In this paper we take an empirical asset pricing perspective and investigate the dominant view (possibly, an instinctive reflection of the media hype surrounding the surge of Bitcoin valuations) that cryptocurrencies represent a new asset class, spanning risks and payoffs sufficiently different from the traditional ones. Methodologically, we rely on a flexible dynamic econometric model that allows not only time-varying coeficients, but also allow that the entire forecasting model be changing over time. We estimate such model by looking at the time variation in the exposures of major cryptocurrencies to stock market risk factors (namely, the six Fama French factors), to precious metal commodity returns, and to cryptocurrency-specific risk-factors (namely, crypto-momentum, a sentiment index based on Google searches, and supply factors, i.e., electricity and computer power). The main empirical results suggest that cryptocurrencies are not systematically exposed to stock market factors, precious metal commodities or supply factors with the exception of some occasional spikes of the coefficients during our sample. On the contrary, crypto assets are characterized by a time-varying but significant exposure to a sentiment index and to crypto-momentum.

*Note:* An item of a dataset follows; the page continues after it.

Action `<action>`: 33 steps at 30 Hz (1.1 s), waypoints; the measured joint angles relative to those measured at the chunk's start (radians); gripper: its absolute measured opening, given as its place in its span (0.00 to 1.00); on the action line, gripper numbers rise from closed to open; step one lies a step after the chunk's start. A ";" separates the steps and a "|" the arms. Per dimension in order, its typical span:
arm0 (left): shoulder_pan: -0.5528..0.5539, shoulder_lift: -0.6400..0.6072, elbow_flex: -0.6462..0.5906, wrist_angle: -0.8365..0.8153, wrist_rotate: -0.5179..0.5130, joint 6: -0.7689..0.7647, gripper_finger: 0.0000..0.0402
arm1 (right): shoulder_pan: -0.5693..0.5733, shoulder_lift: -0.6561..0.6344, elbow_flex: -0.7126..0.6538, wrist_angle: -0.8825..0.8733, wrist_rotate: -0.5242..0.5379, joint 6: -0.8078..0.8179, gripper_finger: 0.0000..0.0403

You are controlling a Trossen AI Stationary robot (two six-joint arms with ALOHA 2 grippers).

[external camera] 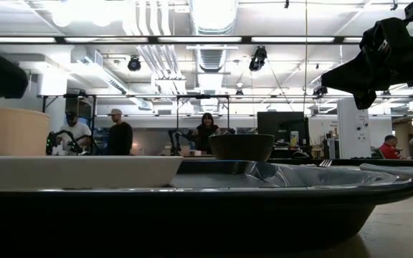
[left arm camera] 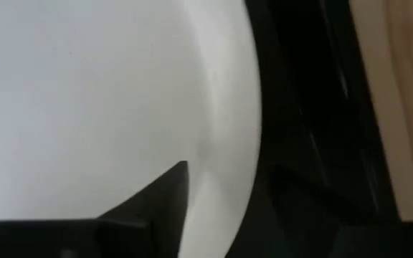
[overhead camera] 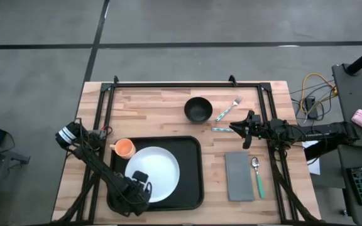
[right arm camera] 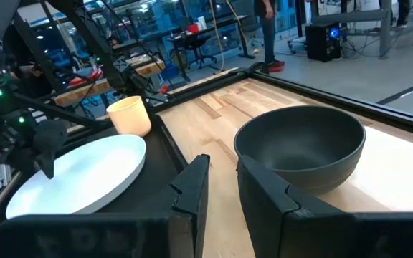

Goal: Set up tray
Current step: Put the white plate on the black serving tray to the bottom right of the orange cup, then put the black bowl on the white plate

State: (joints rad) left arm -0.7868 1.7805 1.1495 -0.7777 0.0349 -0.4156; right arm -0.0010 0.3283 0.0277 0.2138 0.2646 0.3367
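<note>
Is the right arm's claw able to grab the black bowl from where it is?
Probably yes. The right claw hovers beside the black bowl, its fingers slightly apart. Only bare table and a fork lie nearby, nothing blocking the way.

Left hand (overhead camera: 138,186) fingers' spread over the white plate (overhead camera: 159,169): indiscernible.

Tray crowded, centre strip open
White plate (overhead camera: 153,174), orange cup (overhead camera: 125,148) and left gripper (overhead camera: 139,186) crowd the tray (overhead camera: 193,182); bare wood lies between it and the grey napkin (overhead camera: 239,176).
</note>
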 joint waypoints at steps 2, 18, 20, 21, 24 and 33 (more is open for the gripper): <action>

Despite the lack of predictability compared to traditional asset classes, cryptocurrencies display considerable diversification power in a portfolio perspective and as such they can lead to a moderate improvement in the realized Sharpe ratios and certainty equivalent returns within the context of a typical portfolio problem.

Suggested Citation

  • Daniele Bianchi & Massimo Guidolin & Manuela Pedio, 2020. "Dissecting Time-Varying Risk Exposures in Cryptocurrency Markets," BAFFI CAREFIN Working Papers 20143, BAFFI CAREFIN, Centre for Applied Research on International Markets Banking Finance and Regulation, Universita' Bocconi, Milano, Italy.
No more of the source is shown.